Eliade Pimentel - Repórter
A primeira impressão é de "turismo fantasma". Estradas cheias de casarões desabitados. Ou vilas
demolidas. Lugares que já foram o reduto de uma pequena aristocracia brasileira. A cidade que abriga
esse patrimônio é uma pérola a olhos vistos. Sua arquitetura - por vezes preservada, ora esquecida -
guarda uma história rica, cujo personagem principal chama-se Manoel Varella do Nascimento
(1802/1881), o Barão de Ceará-Mirim (o primeiro de quatros barões do RN). E o próprio - ou quase
ele - é quem apresenta o turista ao roteiro dos antigos engenhos.

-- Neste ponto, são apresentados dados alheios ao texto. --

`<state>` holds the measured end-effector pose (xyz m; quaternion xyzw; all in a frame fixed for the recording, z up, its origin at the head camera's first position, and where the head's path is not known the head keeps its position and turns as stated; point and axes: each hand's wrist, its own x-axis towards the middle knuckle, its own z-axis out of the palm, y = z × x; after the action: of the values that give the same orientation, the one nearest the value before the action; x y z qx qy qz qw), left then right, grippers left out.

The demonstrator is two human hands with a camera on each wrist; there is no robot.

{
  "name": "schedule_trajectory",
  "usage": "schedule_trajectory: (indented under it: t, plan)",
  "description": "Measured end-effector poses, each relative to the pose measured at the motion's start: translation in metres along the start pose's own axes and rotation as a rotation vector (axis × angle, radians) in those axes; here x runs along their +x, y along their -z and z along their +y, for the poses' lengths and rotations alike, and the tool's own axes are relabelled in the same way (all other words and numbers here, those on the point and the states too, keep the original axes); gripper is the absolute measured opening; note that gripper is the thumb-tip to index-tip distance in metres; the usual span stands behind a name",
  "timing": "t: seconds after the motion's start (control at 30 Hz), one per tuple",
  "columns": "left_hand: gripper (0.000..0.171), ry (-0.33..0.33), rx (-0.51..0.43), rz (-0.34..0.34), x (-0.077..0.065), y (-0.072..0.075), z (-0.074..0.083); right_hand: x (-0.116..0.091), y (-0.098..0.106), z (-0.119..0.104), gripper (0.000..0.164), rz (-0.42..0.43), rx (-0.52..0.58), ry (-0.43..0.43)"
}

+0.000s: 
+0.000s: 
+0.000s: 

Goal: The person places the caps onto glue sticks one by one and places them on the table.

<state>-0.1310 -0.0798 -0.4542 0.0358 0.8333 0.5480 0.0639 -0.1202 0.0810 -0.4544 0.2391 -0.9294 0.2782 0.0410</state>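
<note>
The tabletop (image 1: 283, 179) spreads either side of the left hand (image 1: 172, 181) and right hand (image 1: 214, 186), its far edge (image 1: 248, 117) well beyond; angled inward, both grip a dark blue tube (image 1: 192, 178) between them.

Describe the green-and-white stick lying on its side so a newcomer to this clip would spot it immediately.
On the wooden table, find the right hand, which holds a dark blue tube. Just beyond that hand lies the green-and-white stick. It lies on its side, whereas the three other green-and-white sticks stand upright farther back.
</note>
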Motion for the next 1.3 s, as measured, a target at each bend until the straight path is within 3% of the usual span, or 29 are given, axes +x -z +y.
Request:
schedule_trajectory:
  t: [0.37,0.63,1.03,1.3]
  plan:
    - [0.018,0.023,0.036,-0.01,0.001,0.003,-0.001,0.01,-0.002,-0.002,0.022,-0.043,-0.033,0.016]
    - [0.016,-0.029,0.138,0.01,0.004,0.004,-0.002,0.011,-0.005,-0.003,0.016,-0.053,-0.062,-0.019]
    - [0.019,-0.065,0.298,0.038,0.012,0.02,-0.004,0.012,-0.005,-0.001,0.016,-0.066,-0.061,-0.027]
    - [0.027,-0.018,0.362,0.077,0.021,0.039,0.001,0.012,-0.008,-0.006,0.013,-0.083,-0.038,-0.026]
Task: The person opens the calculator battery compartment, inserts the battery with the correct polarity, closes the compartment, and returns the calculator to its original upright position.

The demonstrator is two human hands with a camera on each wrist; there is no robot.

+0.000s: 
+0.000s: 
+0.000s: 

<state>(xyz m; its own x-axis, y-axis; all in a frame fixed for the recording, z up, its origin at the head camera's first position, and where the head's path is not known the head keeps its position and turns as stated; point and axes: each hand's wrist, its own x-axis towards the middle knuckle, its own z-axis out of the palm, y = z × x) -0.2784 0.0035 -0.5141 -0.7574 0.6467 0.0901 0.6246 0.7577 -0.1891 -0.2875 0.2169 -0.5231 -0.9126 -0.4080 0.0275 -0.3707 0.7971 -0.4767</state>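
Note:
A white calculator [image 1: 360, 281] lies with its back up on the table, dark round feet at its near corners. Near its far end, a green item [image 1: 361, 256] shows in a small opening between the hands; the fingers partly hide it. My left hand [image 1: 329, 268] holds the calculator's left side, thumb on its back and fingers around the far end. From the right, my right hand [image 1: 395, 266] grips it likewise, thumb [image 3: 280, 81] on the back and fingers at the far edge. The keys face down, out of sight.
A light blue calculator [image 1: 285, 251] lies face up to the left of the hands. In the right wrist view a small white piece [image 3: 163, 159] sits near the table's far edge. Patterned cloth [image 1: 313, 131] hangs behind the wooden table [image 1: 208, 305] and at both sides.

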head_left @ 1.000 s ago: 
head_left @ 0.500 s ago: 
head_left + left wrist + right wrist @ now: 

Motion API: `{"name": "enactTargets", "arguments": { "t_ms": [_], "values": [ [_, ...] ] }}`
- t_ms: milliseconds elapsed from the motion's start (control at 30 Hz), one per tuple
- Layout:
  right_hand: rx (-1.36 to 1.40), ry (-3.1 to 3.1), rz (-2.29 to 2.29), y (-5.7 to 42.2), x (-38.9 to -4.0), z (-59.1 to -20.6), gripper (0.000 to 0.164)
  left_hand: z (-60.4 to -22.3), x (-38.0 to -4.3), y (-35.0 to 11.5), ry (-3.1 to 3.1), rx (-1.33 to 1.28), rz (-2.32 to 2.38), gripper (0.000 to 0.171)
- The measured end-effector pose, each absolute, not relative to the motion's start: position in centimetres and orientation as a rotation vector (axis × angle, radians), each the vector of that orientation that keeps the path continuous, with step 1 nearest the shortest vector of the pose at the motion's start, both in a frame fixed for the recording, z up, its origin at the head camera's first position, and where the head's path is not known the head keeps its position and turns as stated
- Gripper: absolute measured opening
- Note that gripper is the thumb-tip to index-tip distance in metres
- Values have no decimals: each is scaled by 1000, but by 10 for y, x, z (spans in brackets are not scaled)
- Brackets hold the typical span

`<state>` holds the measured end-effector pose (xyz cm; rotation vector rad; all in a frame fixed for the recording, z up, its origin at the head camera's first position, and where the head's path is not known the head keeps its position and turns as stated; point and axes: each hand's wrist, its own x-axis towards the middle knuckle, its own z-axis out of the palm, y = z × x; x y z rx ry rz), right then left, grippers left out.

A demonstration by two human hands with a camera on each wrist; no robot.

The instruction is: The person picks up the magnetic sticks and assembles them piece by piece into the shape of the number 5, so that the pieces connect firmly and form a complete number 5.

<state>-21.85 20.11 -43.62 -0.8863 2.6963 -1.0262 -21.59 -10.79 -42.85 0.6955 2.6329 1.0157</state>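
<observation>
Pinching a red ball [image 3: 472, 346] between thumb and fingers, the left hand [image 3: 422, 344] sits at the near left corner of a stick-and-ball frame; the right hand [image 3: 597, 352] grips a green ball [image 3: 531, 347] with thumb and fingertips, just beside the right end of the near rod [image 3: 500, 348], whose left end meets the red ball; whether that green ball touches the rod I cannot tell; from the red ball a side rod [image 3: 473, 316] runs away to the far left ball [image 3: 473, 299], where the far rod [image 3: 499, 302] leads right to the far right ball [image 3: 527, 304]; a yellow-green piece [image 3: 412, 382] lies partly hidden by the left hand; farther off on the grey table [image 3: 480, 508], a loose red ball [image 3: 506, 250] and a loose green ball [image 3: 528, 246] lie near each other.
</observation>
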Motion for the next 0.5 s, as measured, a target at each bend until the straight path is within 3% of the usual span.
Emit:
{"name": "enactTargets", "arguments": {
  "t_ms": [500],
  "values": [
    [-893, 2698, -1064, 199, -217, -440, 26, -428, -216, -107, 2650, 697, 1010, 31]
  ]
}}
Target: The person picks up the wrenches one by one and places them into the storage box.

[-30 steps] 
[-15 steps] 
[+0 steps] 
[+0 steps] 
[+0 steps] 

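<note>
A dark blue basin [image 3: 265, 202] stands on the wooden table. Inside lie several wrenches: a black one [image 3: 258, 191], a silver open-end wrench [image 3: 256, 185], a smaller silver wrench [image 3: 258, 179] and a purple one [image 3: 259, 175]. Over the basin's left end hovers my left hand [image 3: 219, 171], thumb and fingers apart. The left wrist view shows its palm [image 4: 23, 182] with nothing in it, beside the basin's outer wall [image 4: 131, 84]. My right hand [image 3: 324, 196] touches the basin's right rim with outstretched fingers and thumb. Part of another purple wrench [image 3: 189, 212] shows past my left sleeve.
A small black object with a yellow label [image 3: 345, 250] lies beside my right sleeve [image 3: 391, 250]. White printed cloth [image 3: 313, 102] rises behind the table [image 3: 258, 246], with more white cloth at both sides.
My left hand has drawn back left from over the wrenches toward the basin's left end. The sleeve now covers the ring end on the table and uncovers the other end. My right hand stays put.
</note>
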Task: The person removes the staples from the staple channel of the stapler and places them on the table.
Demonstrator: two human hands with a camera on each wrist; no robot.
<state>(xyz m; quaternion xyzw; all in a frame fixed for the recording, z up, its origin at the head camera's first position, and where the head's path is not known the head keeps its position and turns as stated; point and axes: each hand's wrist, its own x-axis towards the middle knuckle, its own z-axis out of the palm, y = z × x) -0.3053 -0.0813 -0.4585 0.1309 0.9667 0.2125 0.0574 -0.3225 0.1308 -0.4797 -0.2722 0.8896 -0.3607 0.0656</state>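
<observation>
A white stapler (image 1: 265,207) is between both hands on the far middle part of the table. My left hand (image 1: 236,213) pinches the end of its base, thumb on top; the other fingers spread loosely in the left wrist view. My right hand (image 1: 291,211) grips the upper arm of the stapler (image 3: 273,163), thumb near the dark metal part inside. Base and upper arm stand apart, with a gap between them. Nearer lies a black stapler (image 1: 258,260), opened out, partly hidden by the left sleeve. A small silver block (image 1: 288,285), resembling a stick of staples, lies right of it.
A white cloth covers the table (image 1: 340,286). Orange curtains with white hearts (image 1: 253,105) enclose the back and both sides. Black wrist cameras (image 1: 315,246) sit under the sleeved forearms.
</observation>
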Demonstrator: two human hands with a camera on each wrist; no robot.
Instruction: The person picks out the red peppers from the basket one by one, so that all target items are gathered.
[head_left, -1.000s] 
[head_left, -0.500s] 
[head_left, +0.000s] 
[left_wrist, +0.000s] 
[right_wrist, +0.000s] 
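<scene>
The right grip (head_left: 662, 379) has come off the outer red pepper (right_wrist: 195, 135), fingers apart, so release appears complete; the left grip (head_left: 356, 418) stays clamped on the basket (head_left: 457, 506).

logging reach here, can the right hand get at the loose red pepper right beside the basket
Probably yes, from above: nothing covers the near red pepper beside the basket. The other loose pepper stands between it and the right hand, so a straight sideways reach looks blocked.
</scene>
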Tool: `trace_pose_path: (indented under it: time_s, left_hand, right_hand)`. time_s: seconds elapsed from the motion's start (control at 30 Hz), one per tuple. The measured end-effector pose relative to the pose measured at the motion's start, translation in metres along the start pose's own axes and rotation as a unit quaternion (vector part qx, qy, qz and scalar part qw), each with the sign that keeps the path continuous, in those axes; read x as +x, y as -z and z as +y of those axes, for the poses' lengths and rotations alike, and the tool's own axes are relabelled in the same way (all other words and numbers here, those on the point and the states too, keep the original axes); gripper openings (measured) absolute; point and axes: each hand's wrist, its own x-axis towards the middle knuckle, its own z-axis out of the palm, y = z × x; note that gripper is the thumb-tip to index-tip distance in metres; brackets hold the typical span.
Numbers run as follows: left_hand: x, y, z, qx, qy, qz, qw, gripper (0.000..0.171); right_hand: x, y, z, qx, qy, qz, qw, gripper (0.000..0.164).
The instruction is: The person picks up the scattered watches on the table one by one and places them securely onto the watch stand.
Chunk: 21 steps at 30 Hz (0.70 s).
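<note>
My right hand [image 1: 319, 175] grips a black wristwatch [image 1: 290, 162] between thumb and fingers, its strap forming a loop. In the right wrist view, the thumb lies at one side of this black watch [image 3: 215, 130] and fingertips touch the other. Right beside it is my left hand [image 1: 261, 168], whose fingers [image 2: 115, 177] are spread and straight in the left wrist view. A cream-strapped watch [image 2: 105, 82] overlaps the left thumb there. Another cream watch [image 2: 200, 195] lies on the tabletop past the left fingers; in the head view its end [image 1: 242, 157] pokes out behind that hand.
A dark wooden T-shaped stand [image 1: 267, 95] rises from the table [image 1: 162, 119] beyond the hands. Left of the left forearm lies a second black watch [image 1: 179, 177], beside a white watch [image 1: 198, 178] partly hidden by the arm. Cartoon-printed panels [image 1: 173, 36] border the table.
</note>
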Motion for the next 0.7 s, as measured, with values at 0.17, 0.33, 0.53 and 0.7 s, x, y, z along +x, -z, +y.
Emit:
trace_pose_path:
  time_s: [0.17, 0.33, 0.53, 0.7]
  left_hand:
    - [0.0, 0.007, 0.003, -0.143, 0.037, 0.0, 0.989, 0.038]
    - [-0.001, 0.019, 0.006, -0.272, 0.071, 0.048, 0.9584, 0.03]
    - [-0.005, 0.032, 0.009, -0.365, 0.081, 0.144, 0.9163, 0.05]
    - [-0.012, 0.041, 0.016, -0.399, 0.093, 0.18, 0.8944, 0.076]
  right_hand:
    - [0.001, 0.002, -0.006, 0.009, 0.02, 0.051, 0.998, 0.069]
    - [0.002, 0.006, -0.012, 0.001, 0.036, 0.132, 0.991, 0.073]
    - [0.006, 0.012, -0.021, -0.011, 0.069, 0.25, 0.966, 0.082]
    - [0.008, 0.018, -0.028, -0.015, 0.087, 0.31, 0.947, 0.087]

Cidade áurea dos tempos do Império, distante apenas 28 km da Capital, Ceará-Mirim tem um forte apelo turístico: a visita-guiada por alguém vestido a caráter, o guia Francisco Ferreira que é conhecido por onde passa como "Barão", porque ele interpreta o personagem para falar a história do município. O passeio estimula a imaginação, com os relatos cheios de palavras que não mais se encaixam no vocabulário atual, como baronesa, sinhá-moça, feitor, escravos, ama de leite entre outras.
Mesmo antes de conhecer sua história, o visitante rapidamente se encanta pelas particularidades do destino turístico. Uma delas é o acesso por trem, transporte rápido e barato. Partindo da Ribeira (em Natal), um privilégio de poucos no RN. Outra é o cuidado que seus habitantes têm com a jardinagem. Casas, praças e canteiros exibem flores. Na cidade e no campo, percebe-se o empenho de muitas pessoas no cultivo de plantas.
Os engenhos preservados apresentam essa aura colorida e exalam seu odor nostálgico. Impossível não sentir uma volta no tempo. Pelo menos, na fantasia aquilo tudo é real. Tem até Barão com espada na cinta. Guia há quatro anos, com diversos cursos de formação, e reconhecido desde 2010 pelo Ministério do Turismo, Francisco "Barão" ensina o caminho das Quatro Estações Turísticas de Ceará-Mirim. A primeira delas é a Estação dos Engenhos, seguida das estações do Sabor, do Saber e das Artes.
ADEUS À RAPADURA
Saindo da cidade, as placas indicam o Roteiro dos Engenhos. O primeiro que se destaca é o Mucuripe. Adquirido em 1935 por Ruy Antunes Gaspar, que faleceu em 1995, o engenho Mucuripe originalmente era do major da guarda nacional Antero Leopoldo Raposo da Câmara. Até seis meses atrás, produzia umas das melhores rapaduras da região, fabricadas em máquinas originalmente a vapor adaptadas à energia elétrica. Apresentado pelo "Barão", o "feitor" Francisco Alves de Lima, 70 anos, conhecido como Tantico, revela algumas relíquias guardadas na recepção. Uma garrafa de cachaça da última leva (de 1958) e alguns exemplares da famosa rapadura.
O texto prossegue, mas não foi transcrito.